ASSIGNMENT:
What appears in the data must be reproduced exactly.

AVAILABLE DATA:
***

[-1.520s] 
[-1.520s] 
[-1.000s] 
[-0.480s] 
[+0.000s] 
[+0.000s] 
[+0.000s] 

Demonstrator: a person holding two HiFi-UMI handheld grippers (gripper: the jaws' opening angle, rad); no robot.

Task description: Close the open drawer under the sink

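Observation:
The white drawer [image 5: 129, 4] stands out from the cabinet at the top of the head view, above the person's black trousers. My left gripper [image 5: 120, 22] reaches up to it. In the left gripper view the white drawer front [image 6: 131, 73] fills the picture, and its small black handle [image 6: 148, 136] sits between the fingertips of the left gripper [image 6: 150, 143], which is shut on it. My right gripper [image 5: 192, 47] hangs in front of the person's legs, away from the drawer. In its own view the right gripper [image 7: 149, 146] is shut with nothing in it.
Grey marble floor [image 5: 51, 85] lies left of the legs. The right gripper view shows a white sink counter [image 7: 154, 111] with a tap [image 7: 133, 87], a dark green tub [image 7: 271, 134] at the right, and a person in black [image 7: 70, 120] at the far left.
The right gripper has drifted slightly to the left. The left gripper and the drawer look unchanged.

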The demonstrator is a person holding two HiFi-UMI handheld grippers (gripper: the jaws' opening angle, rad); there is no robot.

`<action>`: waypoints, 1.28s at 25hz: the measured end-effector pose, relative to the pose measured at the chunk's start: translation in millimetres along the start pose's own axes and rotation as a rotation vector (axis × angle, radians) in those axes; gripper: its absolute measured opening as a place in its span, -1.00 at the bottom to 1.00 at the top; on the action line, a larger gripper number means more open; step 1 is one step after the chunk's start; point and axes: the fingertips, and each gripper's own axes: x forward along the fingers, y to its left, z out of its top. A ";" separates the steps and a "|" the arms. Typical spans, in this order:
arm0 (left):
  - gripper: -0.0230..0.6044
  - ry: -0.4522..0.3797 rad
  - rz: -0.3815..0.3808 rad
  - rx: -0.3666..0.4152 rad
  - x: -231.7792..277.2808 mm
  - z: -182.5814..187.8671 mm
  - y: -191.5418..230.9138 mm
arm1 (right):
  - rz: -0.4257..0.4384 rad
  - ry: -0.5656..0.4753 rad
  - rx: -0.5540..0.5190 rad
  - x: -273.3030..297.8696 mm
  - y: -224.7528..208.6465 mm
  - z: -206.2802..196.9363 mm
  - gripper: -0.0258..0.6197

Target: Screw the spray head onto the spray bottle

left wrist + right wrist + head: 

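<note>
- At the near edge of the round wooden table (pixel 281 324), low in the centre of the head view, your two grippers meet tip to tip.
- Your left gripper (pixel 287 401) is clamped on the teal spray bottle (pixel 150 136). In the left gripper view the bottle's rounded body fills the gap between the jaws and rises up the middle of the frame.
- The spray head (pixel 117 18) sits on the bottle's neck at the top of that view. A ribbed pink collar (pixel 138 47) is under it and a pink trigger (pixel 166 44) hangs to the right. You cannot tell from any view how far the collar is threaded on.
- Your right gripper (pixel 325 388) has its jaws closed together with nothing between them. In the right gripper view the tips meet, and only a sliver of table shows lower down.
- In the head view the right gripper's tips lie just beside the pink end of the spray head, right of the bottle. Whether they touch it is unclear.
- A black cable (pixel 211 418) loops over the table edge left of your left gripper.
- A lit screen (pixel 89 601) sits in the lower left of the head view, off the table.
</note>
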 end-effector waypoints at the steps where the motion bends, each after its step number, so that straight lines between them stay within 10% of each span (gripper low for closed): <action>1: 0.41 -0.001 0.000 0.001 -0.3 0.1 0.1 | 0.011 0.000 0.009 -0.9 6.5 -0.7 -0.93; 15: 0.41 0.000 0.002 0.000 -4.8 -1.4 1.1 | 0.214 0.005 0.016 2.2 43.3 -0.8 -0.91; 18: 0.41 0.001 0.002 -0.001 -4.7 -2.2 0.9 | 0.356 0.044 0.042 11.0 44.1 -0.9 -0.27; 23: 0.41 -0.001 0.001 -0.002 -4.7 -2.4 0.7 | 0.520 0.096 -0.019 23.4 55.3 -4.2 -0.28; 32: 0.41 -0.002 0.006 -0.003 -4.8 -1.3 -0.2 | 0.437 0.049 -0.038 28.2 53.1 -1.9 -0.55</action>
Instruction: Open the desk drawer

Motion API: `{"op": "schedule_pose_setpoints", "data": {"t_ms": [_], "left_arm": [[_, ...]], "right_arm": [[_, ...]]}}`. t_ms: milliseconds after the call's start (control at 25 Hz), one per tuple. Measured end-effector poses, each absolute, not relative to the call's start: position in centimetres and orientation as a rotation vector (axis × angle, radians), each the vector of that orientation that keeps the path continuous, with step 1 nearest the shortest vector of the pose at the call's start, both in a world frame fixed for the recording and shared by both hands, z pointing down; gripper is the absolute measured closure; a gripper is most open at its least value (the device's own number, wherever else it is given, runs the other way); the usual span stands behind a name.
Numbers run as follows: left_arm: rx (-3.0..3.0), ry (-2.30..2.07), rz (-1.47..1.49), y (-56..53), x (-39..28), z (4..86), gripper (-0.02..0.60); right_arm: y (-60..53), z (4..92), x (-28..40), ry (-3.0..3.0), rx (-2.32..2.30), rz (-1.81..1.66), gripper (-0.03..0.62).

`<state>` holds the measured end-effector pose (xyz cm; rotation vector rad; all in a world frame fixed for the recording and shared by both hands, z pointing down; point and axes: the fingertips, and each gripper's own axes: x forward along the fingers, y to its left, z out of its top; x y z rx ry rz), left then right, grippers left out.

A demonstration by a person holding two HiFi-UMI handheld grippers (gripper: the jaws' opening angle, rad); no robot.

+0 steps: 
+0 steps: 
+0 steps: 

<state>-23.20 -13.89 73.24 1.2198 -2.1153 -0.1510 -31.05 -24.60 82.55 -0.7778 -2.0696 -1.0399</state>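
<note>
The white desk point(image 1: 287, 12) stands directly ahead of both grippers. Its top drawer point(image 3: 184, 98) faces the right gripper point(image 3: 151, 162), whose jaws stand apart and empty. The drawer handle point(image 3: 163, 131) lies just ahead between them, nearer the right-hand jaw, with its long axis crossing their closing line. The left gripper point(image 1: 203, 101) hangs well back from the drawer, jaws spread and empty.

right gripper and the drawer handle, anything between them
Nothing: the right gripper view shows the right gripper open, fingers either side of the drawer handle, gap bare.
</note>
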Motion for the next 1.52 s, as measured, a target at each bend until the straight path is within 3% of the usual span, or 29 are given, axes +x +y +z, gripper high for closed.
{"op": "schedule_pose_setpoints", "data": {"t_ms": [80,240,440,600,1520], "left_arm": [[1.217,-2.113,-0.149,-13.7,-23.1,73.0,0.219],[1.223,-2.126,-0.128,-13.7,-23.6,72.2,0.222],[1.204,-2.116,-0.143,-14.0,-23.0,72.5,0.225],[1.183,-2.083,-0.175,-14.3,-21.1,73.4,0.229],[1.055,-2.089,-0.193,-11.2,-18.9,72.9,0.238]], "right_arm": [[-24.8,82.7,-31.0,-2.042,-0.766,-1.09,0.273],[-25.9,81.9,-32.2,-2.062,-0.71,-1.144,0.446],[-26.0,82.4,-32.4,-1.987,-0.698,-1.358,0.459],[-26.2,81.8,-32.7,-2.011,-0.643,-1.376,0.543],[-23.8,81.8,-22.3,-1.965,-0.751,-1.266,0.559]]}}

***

RESULT OF THIS TASK:
[-1.520s] 
[-1.520s] 
[-1.000s] 
[-0.480s] 
[+0.000s] 
[+0.000s] 
[+0.000s] 

Demonstrator: a person holding two HiFi-UMI handheld grippers (gripper: the jaws' opening angle, rad); no robot.

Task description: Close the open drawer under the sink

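Observation:
The white drawer [image 5: 129, 4] stands out from the cabinet at the top of the head view, above the person's black trousers. My left gripper [image 5: 120, 22] reaches up to it. In the left gripper view the white drawer front [image 6: 131, 73] fills the picture, and its small black handle [image 6: 148, 136] sits between the fingertips of the left gripper [image 6: 150, 143], which is shut on it. My right gripper [image 5: 192, 47] hangs in front of the person's legs, away from the drawer. In its own view the right gripper [image 7: 149, 146] is shut with nothing in it.
Grey marble floor [image 5: 51, 85] lies left of the legs. The right gripper view shows a white sink counter [image 7: 154, 111] with a tap [image 7: 133, 87], a dark green tub [image 7: 271, 134] at the right, and a person in black [image 7: 70, 120] at the far left.
The right gripper has drifted slightly to the left. The left gripper and the drawer look unchanged.
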
The demonstrator is a person holding two HiFi-UMI handheld grippers (gripper: the jaws' opening angle, rad); there is no robot.

`<action>`: waypoints, 1.28s at 25hz: the measured end-effector pose, relative to the pose measured at the chunk's start: translation in millimetres along the start pose's own axes and rotation as a rotation vector (axis × angle, radians) in those axes; gripper: its absolute measured opening as a place in its span, -1.00 at the bottom to 1.00 at the top; on the action line, a larger gripper number means more open; step 1 is one step after the chunk's start; point and axes: the fingertips, and each gripper's own axes: x forward along the fingers, y to its left, z out of its top. A ";" separates the steps and a "|" the arms. Typical spans, in this order:
arm0 (left):
  - gripper: -0.0230..0.6044
  - ry: -0.4522..0.3797 rad
  - rz: -0.3815..0.3808 rad
  - rx: -0.3666..0.4152 rad
  - x: -231.7792..277.2808 mm
  - z: -182.5814..187.8671 mm
  - y: -191.5418..230.9138 mm
arm1 (right):
  - rz: -0.4257..0.4384 rad
  - ry: -0.5656..0.4753 rad
  - rx: -0.5540..0.5190 rad
  - x: -273.3030..297.8696 mm
  - y: -224.7528..208.6465 mm
  - z: -206.2802..196.9363 mm
  - gripper: -0.0258..0.6197

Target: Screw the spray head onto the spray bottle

left wrist + right wrist + head: 

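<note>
- At the near edge of the round wooden table (pixel 281 324), low in the centre of the head view, your two grippers meet tip to tip.
- Your left gripper (pixel 287 401) is clamped on the teal spray bottle (pixel 150 136). In the left gripper view the bottle's rounded body fills the gap between the jaws and rises up the middle of the frame.
- The spray head (pixel 117 18) sits on the bottle's neck at the top of that view. A ribbed pink collar (pixel 138 47) is under it and a pink trigger (pixel 166 44) hangs to the right. You cannot tell from any view how far the collar is threaded on.
- Your right gripper (pixel 325 388) has its jaws closed together with nothing between them. In the right gripper view the tips meet, and only a sliver of table shows lower down.
- In the head view the right gripper's tips lie just beside the pink end of the spray head, right of the bottle. Whether they touch it is unclear.
- A black cable (pixel 211 418) loops over the table edge left of your left gripper.
- A lit screen (pixel 89 601) sits in the lower left of the head view, off the table.
</note>
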 end-effector waypoints at the steps where the motion bends, each after its step number, so that straight lines between them stay within 10% of each span (gripper low for closed): <action>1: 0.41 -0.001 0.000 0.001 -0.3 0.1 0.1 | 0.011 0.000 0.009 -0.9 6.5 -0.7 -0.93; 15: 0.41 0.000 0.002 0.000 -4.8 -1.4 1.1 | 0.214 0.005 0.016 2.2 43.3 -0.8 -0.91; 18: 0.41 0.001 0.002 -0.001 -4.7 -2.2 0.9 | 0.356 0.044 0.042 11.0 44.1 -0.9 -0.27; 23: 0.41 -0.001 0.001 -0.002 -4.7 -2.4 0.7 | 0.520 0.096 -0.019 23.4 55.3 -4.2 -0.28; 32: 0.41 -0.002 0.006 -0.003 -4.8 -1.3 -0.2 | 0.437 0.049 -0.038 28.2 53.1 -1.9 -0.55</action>
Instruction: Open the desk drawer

Motion API: `{"op": "schedule_pose_setpoints", "data": {"t_ms": [_], "left_arm": [[_, ...]], "right_arm": [[_, ...]]}}`. t_ms: milliseconds after the call's start (control at 25 Hz), one per tuple. Measured end-effector poses, each absolute, not relative to the call's start: position in centimetres and orientation as a rotation vector (axis × angle, radians), each the vector of that orientation that keeps the path continuous, with step 1 nearest the shortest vector of the pose at the call's start, both in a world frame fixed for the recording and shared by both hands, z pointing down; gripper is the absolute measured closure; a gripper is most open at its least value (the device's own number, wherever else it is given, runs the other way); the usual span stands behind a name.
Numbers run as follows: left_arm: rx (-3.0..3.0), ry (-2.30..2.07), rz (-1.47..1.49), y (-56..53), x (-39..28), z (4..86), gripper (-0.02..0.60); right_arm: y (-60..53), z (4..92), x (-28..40), ry (-3.0..3.0), rx (-2.32..2.30), rz (-1.81..1.66), gripper (-0.03..0.62).

`<state>` holds the measured end-effector pose (xyz cm; rotation vector rad; all in a world frame fixed for the recording and shared by both hands, z pointing down; point and axes: the fingertips, and each gripper's own axes: x forward along the fingers, y to its left, z out of its top; x y z rx ry rz), left then right, grippers left out.

A demonstration by a person holding two HiFi-UMI handheld grippers (gripper: the jaws' opening angle, rad); no robot.

+0 steps: 
+0 steps: 
+0 steps: 

<state>-23.20 -13.89 73.24 1.2198 -2.1153 -0.1510 -31.05 -24.60 82.55 -0.7778 -2.0696 -1.0399</state>
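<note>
The white desk point(image 1: 287, 12) stands directly ahead of both grippers. Its top drawer point(image 3: 184, 98) faces the right gripper point(image 3: 151, 162), whose jaws stand apart and empty. The drawer handle point(image 3: 163, 131) lies just ahead between them, nearer the right-hand jaw, with its long axis crossing their closing line. The left gripper point(image 1: 203, 101) hangs well back from the drawer, jaws spread and empty.

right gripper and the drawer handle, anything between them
Nothing: the right gripper view shows the right gripper open, fingers either side of the drawer handle, gap bare.
</note>
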Motion for the next 1.52 s, as measured, a target at each bend until the straight path is within 3% of the usual span, or 29 are given, axes +x +y +z, gripper high for closed.
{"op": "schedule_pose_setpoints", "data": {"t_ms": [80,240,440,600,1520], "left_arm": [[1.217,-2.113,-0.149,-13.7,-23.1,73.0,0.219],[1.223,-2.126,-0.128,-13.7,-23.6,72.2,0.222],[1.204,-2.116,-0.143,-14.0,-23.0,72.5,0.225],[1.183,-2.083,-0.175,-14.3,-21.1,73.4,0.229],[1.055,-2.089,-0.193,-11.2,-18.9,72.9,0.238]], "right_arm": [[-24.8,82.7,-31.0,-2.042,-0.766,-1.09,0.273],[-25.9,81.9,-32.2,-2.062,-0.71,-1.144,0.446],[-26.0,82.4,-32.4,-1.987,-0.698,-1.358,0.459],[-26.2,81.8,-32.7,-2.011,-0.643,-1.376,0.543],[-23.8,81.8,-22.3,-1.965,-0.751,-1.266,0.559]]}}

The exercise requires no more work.